START DATA SHOWN

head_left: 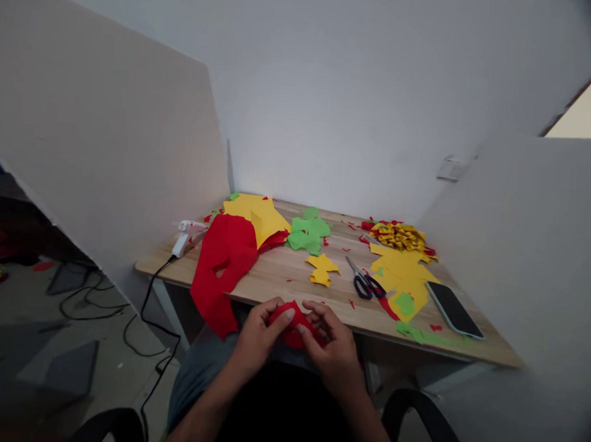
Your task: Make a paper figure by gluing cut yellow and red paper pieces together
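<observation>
A small piece of red felt-like material is held between both hands at the front edge of the table, over my lap. My left hand pinches its left side, thumb on top. On its right side, my right hand grips it with the thumb, fingers curled. Just beyond lie small yellow cut pieces and a pair of dark-handled scissors with the blades partly apart. To the left, a large red sheet with a hole hangs over the table edge.
A white glue gun with a black cord stands at the table's left edge. Green pieces, yellow sheets, a pile of folded yellow pieces and a phone lie on the wooden table. Partitions flank both sides.
</observation>
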### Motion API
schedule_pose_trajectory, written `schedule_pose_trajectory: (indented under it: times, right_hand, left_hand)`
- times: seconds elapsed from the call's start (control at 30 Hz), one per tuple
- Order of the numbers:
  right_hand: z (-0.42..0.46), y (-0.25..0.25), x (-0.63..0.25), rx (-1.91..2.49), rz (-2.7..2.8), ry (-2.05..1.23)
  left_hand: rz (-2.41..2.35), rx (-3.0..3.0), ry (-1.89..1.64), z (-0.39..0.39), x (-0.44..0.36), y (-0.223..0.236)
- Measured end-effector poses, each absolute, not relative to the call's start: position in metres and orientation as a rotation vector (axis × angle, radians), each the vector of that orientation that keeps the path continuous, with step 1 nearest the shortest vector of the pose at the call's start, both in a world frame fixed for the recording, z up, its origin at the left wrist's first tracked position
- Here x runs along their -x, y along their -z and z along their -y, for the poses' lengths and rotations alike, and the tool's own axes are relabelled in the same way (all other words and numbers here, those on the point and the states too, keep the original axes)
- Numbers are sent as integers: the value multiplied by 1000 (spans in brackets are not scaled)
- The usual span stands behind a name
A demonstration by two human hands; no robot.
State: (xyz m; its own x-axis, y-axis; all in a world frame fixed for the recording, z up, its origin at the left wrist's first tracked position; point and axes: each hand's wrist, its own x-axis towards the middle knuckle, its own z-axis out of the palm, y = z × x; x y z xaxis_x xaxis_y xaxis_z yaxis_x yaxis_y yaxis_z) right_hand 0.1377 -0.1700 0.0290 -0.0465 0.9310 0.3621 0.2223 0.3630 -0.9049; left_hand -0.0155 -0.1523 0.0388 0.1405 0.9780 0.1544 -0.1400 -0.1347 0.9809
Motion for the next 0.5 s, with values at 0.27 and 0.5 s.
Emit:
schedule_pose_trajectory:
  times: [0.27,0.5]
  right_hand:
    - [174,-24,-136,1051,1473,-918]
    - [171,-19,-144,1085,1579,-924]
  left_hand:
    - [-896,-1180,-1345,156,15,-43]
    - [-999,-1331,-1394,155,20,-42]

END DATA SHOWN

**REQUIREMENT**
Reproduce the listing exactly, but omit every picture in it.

**EXERCISE RESPONSE**
head_left: 
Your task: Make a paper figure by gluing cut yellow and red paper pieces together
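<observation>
A small piece of red felt-like material is held between both hands at the front edge of the table, over my lap. My left hand pinches its left side, thumb on top. On its right side, my right hand grips it with the thumb, fingers curled. Just beyond lie small yellow cut pieces and a pair of dark-handled scissors with the blades partly apart. To the left, a large red sheet with a hole hangs over the table edge.
A white glue gun with a black cord stands at the table's left edge. Green pieces, yellow sheets, a pile of folded yellow pieces and a phone lie on the wooden table. Partitions flank both sides.
</observation>
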### Motion API
schedule_pose_trajectory, written `schedule_pose_trajectory: (indented under it: times, right_hand, left_hand)`
- times: seconds elapsed from the call's start (control at 30 Hz), one per tuple
- Order of the numbers:
  right_hand: z (-0.42..0.46), y (-0.25..0.25), x (-0.63..0.25), rx (-1.91..2.49), rz (-2.7..2.8), ry (-2.05..1.23)
  left_hand: rz (-2.41..2.35), rx (-3.0..3.0), ry (-1.89..1.64), z (-0.39..0.39), x (-0.44..0.36), y (-0.223..0.236)
- Measured end-effector poses, each absolute, not relative to the call's start: position in metres and orientation as a rotation vector (axis × angle, radians), each the vector of that orientation that keeps the path continuous, with step 1 nearest the shortest vector of the pose at the call's start, both in a world frame fixed for the recording, z up, its origin at the left wrist's first tracked position
- Here x runs along their -x, y along their -z and z along their -y, for the poses' lengths and rotations alike, and the tool's own axes are relabelled in the same way (all other words and numbers here, those on the point and the states too, keep the original axes)
- Numbers are sent as integers: the value multiplied by 1000 (spans in brackets are not scaled)
- The usual span stands behind a name
A demonstration by two human hands; no robot.
State: (xyz m; its own x-axis, y-axis; all in a world frame fixed for the recording, z up, its origin at the left wrist's first tracked position; point and axes: each hand's wrist, its own x-axis towards the middle knuckle, its own z-axis out of the palm, y = z × x; x y z xaxis_x xaxis_y xaxis_z yaxis_x yaxis_y yaxis_z) right_hand 0.1377 -0.1700 0.0290 -0.0465 0.9310 0.3621 0.2223 0.3630 -0.9049; left_hand -0.0155 -0.1523 0.0388 0.1405 0.9780 0.1544 -0.1400 -0.1347 0.9809
Motion for the next 0.5 s, with values at 0.27 and 0.5 s.
Emit:
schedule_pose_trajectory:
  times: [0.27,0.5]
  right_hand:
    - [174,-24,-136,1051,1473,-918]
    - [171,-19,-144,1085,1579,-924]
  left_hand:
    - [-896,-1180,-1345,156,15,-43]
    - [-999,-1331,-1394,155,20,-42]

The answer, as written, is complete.